Please return the full listing exactly as written, with the images removed.
--- DATA SHOWN Enclosed Below ---
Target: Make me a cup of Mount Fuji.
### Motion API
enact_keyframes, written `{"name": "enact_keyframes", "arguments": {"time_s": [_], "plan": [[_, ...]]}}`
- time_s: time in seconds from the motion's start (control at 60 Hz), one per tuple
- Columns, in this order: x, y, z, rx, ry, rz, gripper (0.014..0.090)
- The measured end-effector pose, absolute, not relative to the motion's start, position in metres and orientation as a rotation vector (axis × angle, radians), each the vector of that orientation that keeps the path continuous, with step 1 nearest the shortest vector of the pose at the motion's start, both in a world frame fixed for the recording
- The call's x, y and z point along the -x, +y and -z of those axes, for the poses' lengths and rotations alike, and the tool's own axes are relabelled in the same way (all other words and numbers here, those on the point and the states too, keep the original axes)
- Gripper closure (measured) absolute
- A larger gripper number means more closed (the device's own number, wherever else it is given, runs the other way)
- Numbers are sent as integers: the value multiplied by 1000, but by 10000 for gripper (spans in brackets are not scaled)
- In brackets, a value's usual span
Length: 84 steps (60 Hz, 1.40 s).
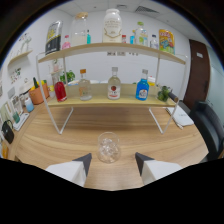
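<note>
Jaws wide open, holding nothing; clear glass (109, 147) with ice on the wooden worktop (60, 142) just ahead between the fingertips (85, 161). Bottles line the shelf (100, 100) beyond.

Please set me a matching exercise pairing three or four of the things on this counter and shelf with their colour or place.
Things:
1. glass
2. bottle at the right of the lower shelf
3. bottle at the left of the lower shelf
4. gripper

Descriptions:
A. red
B. clear, holding ice, on the wooden counter just ahead of the fingers
C. blue
D. open, fingers apart

Pairs: 1-B, 2-C, 3-A, 4-D
</note>
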<state>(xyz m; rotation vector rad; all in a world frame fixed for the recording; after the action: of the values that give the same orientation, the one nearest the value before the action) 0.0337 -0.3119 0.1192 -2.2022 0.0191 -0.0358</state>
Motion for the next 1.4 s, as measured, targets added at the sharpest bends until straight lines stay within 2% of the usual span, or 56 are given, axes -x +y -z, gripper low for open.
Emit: {"name": "enact_keyframes", "arguments": {"time_s": [0.283, 0.417, 0.617, 0.9, 1.133, 1.3, 1.4], "plan": [[-43, -324, -118, 2206, 56, 78, 214], [-26, -341, -119, 2193, 67, 35, 215], [19, -341, -143, 2067, 75, -44, 214], [50, -264, -204, 1875, 33, -55, 213], [52, -171, -215, 1833, 6, -54, 218], [54, -123, -208, 1838, 8, -85, 346], [55, -109, -199, 1849, -5, -85, 515]]}}
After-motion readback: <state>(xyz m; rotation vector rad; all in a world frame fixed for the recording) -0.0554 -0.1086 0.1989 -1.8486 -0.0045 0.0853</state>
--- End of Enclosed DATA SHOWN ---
● **WRITTEN ANSWER**:
Target: Make me a cup of Mount Fuji.
### Motion API
enact_keyframes, written `{"name": "enact_keyframes", "arguments": {"time_s": [_], "plan": [[_, ...]]}}`
- time_s: time in seconds from the motion's start (control at 60 Hz), one per tuple
- Columns, in this order: x, y, z, rx, ry, rz, gripper (0.014..0.090)
- The measured end-effector pose, absolute, not relative to the motion's start, position in metres and orientation as a rotation vector (axis × angle, radians), each the vector of that orientation that keeps the path continuous, with step 1 nearest the shortest vector of the pose at the motion's start, both in a world frame fixed for the recording
- The call's x, y and z point along the -x, +y and -z of those axes, for the poses' lengths and rotations alike, and the tool's own axes are relabelled in the same way (all other words and numbers here, those on the point and the states too, keep the original axes)
- Gripper closure (measured) absolute
- A larger gripper number means more closed (the device's own number, wherever else it is given, runs the other way)
- Numbers are sent as integers: the value multiplied by 1000, but by 10000 for gripper (spans in brackets are not scaled)
- In brackets, a value's usual span
Length: 84 steps (60 Hz, 1.40 s).
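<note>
Jaws wide open, holding nothing; clear glass (109, 147) with ice on the wooden worktop (60, 142) just ahead between the fingertips (85, 161). Bottles line the shelf (100, 100) beyond.

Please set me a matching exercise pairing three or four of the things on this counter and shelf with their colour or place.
Things:
1. glass
2. bottle at the right of the lower shelf
3. bottle at the left of the lower shelf
4. gripper

Descriptions:
A. red
B. clear, holding ice, on the wooden counter just ahead of the fingers
C. blue
D. open, fingers apart

Pairs: 1-B, 2-C, 3-A, 4-D
</note>
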<state>(xyz m; rotation vector rad; all in a world frame fixed for the recording; after the action: of the values that give the same orientation, the one nearest the value before the action) 0.0337 -0.3119 0.1192 -2.2022 0.0191 -0.0358</state>
Motion for the next 1.4 s, as measured, targets added at the sharpest bends until straight lines stay within 2% of the usual span, or 56 are given, axes -x +y -z, gripper low for open.
Emit: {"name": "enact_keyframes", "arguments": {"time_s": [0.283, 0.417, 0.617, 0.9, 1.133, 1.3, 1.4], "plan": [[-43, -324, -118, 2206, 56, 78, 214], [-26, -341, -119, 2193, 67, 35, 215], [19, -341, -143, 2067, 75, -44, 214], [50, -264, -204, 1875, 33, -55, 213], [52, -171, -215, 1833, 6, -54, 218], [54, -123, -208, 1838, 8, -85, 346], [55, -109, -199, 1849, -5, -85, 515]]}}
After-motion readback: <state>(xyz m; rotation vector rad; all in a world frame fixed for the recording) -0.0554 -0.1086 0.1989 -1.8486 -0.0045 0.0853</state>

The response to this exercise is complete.